Reading the seed result
Build a small grid per test:
Provider Folder Notes
Gmail #1 Inbox auth ok, SPF aligned
Gmail #2 Promotions subject feels promotional
Gmail #3 Inbox
Outlook #1 Inbox
Outlook #2 Junk SCL 5, check sender rep
Yahoo Inbox
Yandex Inbox
Mail.ru Inbox
ProtonMail Inbox
...Aggregate: inbox rate, Promotions rate, spam rate. Your go/no-go line is inbox ≥ 90% on Gmail + Outlook specifically (the two providers where your prospects actually live). If Yahoo is bad but Gmail is clean, you can ship — note it and investigate later.
When Promotions is the problem, not spam
Gmail's Promotions tab is not a deliverability failure, but it is a cold-email failure. Prospects do not read Promotions. If seeds show Promotions rather than Inbox, tighten the copy until it looks more like a one-to-one business note: no images, no emojis, no marketing-style CTAs, short subject line without a number in it, no unsubscribe footer if you can avoid it (legally you may need to keep one).
If you have A/B subject lines, seed both. They can behave very differently at filter level, and you need the data before you commit the send to 2,000 prospects.

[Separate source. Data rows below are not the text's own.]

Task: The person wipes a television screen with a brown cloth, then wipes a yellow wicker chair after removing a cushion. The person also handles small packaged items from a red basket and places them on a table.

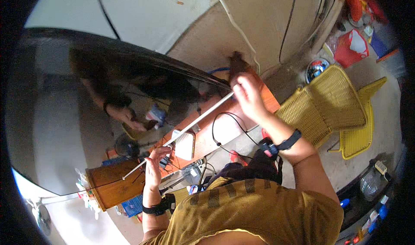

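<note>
A slim white pole (204, 115) slants in front of a large black television (97, 115), whose glossy screen reflects my arms. My left hand (155, 165) is around the pole's lower part, and its thin tip extends past the hand to the lower left. My right hand (248, 97), blurred, grips the upper end. Just beyond it is a dark brown object (240, 65), too blurred to name; whether it joins the pole I cannot tell. Below the pole, a white router-like box (185, 144) lies on the reddish wooden table (207, 141).
A looped black cable (213, 128) crosses the table edge. Yellow woven chairs (324, 105) stand at right, near a container of small items (317, 69) and a red bag (351, 47). A wooden cabinet (113, 183) and a fan (42, 215) are at lower left. A white cable (231, 16) runs down the wall.
</note>
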`<state>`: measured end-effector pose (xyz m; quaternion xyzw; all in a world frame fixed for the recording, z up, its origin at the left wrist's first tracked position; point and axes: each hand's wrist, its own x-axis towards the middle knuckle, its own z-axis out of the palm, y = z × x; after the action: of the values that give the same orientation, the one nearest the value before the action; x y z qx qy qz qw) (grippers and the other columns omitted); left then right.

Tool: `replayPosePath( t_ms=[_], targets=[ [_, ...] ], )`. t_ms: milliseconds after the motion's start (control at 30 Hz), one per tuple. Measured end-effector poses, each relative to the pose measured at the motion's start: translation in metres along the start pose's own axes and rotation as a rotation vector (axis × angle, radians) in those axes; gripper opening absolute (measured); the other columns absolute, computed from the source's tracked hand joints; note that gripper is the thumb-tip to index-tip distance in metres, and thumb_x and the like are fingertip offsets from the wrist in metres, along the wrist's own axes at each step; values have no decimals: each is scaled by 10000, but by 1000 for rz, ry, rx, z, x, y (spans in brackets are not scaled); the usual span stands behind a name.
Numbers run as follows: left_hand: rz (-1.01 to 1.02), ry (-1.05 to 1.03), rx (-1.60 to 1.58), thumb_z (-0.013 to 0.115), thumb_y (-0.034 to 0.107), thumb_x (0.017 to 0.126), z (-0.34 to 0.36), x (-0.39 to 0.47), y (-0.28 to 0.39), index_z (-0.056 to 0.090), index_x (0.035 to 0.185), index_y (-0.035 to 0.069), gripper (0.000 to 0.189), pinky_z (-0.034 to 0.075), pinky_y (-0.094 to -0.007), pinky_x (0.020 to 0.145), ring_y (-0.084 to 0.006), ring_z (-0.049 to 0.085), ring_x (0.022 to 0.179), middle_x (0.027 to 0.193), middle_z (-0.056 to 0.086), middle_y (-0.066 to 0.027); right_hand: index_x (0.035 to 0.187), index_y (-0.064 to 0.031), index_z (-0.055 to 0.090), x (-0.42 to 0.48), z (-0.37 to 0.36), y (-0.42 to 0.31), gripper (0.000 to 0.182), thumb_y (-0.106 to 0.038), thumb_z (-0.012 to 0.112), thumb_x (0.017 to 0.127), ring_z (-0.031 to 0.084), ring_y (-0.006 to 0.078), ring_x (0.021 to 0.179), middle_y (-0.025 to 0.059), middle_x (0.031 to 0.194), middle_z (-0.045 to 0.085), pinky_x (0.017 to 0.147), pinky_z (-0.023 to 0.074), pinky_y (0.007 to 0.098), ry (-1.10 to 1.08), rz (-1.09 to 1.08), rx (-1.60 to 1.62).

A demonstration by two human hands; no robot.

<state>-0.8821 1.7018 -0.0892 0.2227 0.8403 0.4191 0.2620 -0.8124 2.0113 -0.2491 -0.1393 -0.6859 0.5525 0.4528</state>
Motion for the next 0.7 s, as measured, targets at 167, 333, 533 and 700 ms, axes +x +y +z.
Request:
replayPosePath(
  t_ms=[167, 333, 533, 700],
  targets=[
    [23, 98, -48, 136, 663, 811, -12, -21, -9, 520, 1004, -6, 796, 353, -345, 883, -218, 527, 962, 992, 564, -119, 1209, 34, 387, -1, 19, -39, 451, -55, 496, 781, 454, 355, 1087, 236, 1210, 407, 934, 350, 361, -63, -131, 104],
    [61, 87, -71, 134, 659, 815, -12, -30, -30, 509, 1027, -13, 799, 354, -348, 890, -222, 513, 975, 1008, 547, -116, 1187, -118, 484, 60, 9, -105, 531, -22, 556, 669, 500, 359, 950, 187, 1165, 450, 814, 425, 418, -70, -555, -103],
    [104, 101, -65, 118, 622, 844, -14, -42, -40, 488, 1078, -17, 775, 353, -327, 867, -216, 503, 984, 1041, 537, -121, 984, -151, 626, 128, 32, -144, 263, -102, 595, 728, 456, 289, 957, 147, 1081, 451, 803, 397, 333, 33, -913, -125],
    [110, 127, -126, 106, 597, 858, -11, -48, -53, 498, 1047, -21, 756, 354, -352, 893, -226, 505, 987, 1030, 537, -123, 891, -125, 635, 44, 18, -27, 201, -58, 605, 704, 512, 257, 759, 89, 838, 489, 650, 453, 327, -31, -712, -329]
  ],
)
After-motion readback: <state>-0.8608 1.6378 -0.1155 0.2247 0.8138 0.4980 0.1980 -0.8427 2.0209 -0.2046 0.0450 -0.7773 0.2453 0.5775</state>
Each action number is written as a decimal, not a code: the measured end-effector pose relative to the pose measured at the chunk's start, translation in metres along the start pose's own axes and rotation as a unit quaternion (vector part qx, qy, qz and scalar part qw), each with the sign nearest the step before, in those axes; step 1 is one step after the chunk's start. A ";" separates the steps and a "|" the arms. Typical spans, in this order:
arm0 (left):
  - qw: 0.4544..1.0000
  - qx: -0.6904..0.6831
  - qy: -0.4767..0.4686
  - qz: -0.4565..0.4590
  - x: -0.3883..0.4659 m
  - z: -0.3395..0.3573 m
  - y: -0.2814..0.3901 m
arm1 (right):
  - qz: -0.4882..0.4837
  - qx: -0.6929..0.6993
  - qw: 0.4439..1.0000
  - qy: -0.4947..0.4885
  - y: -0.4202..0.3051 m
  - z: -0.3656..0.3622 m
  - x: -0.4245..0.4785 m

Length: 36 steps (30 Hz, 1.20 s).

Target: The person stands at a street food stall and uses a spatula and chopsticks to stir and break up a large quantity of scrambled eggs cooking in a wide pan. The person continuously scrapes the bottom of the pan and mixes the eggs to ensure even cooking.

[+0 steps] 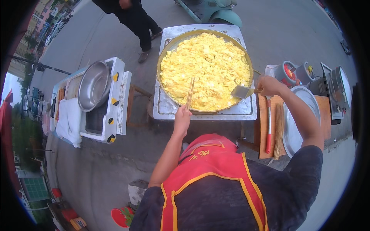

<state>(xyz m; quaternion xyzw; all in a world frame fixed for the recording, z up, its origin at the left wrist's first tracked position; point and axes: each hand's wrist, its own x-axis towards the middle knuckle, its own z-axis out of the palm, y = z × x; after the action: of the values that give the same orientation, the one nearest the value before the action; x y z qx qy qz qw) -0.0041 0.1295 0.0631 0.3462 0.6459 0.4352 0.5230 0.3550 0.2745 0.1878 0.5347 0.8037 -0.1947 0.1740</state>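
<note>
A wide round pan [162, 59] sits on a square metal stove top [250, 111], nearly filled with scrambled egg [205, 66]. My left hand [182, 119] is at the pan's near rim, gripping a pair of long chopsticks [190, 93] whose tips reach over the egg. At the pan's right side, my right hand [270, 85] holds the handle of a flat metal spatula [242, 91]. The spatula's blade lies against the egg near the right rim.
On the left stands a white stove [115, 86] bearing a steel basin [94, 86] and a white cloth [69, 121]. A wooden board [264, 130] at right carries a red-handled tool [268, 127], a bamboo brush [279, 130] and a round metal lid [299, 115]. Beyond are a person [136, 23] and a scooter [214, 11].
</note>
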 end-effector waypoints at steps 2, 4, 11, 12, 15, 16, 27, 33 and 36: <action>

Post-launch: monitor without seeding every day
Seed every new campaign before launch. Don't seed every day for the lifetime of a running campaign — that's overkill. Instead, run a weekly baseline seed test from the same Mailshake mailbox sending a consistent control message. That baseline tells you when your mailbox reputation is drifting, independent of any specific campaign's copy.
Combine the per-launch seed test with the weekly baseline and you have two-dimensional data: is the copy good (per-launch), and is the mailbox healthy (weekly baseline)? Most Mailshake users only track the first dimension, which is why they get surprised by sudden placement collapses.